Die Erdung durch heimische Karotten reicht maximal 25 cm in die Erde. Die Erdung durch Christus reicht unendlich tiefer. Die ganze Natur ist eine Wurzel, aus der wir entstanden sind. Auch unsere Geschichte mit ihren Höhen und Tiefen ist eine Wurzel. Und dann haben wir eine Wurzel, die noch tiefer hinabreicht. Diese Wurzel reicht bis zum Gott, dem Urgrund von allem. In diesen Urgrund-Gott können wir unsere Wurzeln ausstrecken. Er gibt ihnen Halt und schenkt gutes Wachstum. Wir können ihm vertrauen und unsere unbegründete Angst vergessen. Einige sagen, dass sie das nicht können. Andere hingegen haben die Erfahrung gemacht, dass man das lernen kann. Ein guter Lehrer dafür ist Christus Jesus. Mich lehrt er, wie ich voll Vertrauen das Herz öffnen kann.

Masken im Gottesdienst?

Ich empfehle sie, die Masken.

Eine Bekannte musste wegen eines Eingriffes ins Krankenhaus und wurde routinemäßig auf Covid19 getestet. Obwohl sie keine Symptome hat, war sie positiv. Jetzt kommt sie sich wie im Gefängnis vor. Eine Krankenschwester meinte, dass sie noch Glück habe. Sie betreute schon viele Patienten, denen es sehr, sehr schlecht ging, die nicht mehr gut atmen konnten und deren Organe aussetzten. Einige verstarben. Am Telefon meinte die Bekannte zu mir, dass wir in den Gottesdiensten aufpassen sollen, dass wir uns nicht anstecken. Daraufhin habe ich mich über die Übertragungsarten intensiver informiert. Die meisten medizinischen Artikel und Studien sehen die ganz leichten Schwebeteilchen, die „Aerosole“ als hauptsächliche Überträger des Virus. Sie werden durch die Atemluft ausgestoßen, fallen wie Gase kaum zu Boden und haben eine Reichweite von ca. 5 Metern. Vor allem beim Husten, Rufen oder Singen sind weite Distanzen möglich. In großen Produktionshallen, Klassenräumen und Großraumbüros kann eine ansteckender Person ohne Maske nach einer Stunde viele Aerosole in die Luft blasen.
Die erste gute Nachricht: Nicht jeder und jede Infizierte ist ansteckend.
Die zweite gute Nachricht: Je weniger Viren ich inhaliere, umso geringer sind die Symptome.
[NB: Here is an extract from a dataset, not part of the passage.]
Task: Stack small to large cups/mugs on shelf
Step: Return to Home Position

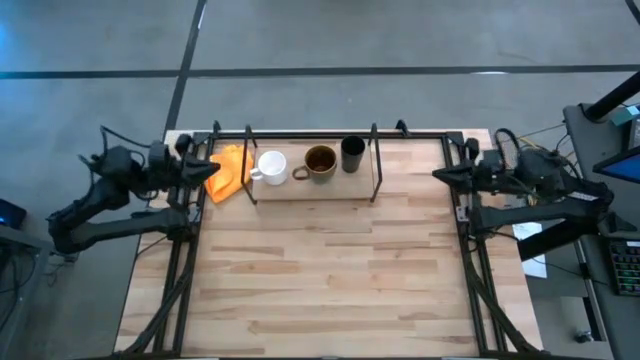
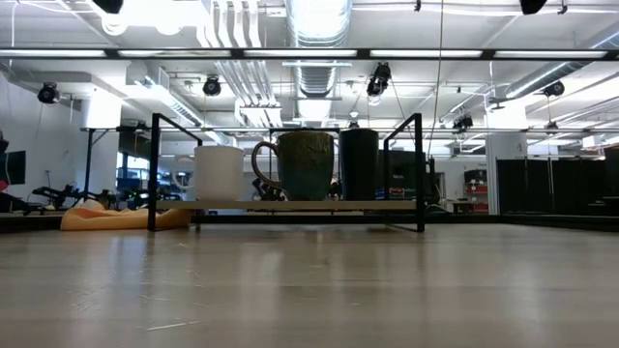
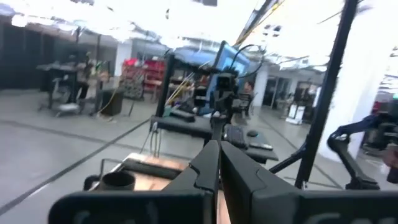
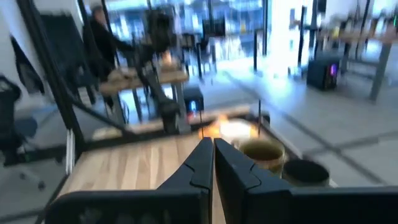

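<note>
Three vessels stand upright in a row on the shelf (image 1: 312, 190), a light board in a black rod frame at the table's far side: a white mug (image 1: 271, 166) at the left, a brown mug (image 1: 319, 161) in the middle, a black cup (image 1: 352, 153) at the right. They show in the low view as white mug (image 2: 219, 173), brown mug (image 2: 304, 164) and black cup (image 2: 359, 163). My left gripper (image 1: 213, 167) is shut and empty at the table's far left edge. My right gripper (image 1: 437, 175) is shut and empty at the far right edge.
An orange cloth (image 1: 232, 170) lies on the table just left of the shelf, next to my left gripper. The plank tabletop (image 1: 330, 270) stretches in front of the shelf. Black frame rails (image 1: 183, 270) run along both sides of the table.
</note>
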### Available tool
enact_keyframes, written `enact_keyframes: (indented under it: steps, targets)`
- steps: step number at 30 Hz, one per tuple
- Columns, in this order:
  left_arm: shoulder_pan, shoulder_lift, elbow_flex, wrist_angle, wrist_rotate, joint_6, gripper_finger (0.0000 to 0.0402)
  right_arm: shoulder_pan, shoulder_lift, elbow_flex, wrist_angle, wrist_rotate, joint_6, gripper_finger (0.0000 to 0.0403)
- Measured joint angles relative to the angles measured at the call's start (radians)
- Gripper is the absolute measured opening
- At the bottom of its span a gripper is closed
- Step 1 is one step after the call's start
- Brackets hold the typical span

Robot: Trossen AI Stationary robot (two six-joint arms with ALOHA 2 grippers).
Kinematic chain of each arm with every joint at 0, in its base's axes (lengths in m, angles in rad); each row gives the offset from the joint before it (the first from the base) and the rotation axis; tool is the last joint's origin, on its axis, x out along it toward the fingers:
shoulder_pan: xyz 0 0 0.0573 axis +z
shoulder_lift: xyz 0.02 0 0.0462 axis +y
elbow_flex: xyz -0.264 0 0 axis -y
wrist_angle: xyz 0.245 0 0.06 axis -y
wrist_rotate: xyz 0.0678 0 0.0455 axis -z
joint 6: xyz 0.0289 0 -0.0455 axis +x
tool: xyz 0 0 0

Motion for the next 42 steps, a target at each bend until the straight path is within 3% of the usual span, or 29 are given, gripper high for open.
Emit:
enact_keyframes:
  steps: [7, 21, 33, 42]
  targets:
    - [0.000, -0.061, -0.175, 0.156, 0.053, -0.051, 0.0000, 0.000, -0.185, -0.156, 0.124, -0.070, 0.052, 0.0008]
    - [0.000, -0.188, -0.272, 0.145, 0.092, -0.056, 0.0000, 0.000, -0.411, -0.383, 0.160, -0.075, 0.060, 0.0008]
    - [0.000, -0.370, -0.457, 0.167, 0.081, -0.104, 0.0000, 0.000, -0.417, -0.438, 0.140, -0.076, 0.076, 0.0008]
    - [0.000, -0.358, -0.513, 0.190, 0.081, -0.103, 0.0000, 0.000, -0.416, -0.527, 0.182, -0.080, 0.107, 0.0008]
Die dritte gute Nachricht: Die normalen Masken für den Mund- und Nasenbereich können die Aerosole gut abhalten. Sie schützen meine Nächsten und ich werde geschützt, wenn meine Nächsten Masken tragen.
Aus diesen Überlegungen heraus empfehle ich, in der Kirche einen Mund- und Nasenschutz zu tragen.
Im Eingangsbereich der Kirche lege ich Masken auf. Jeder und jede kann sich einfach eine nehmen.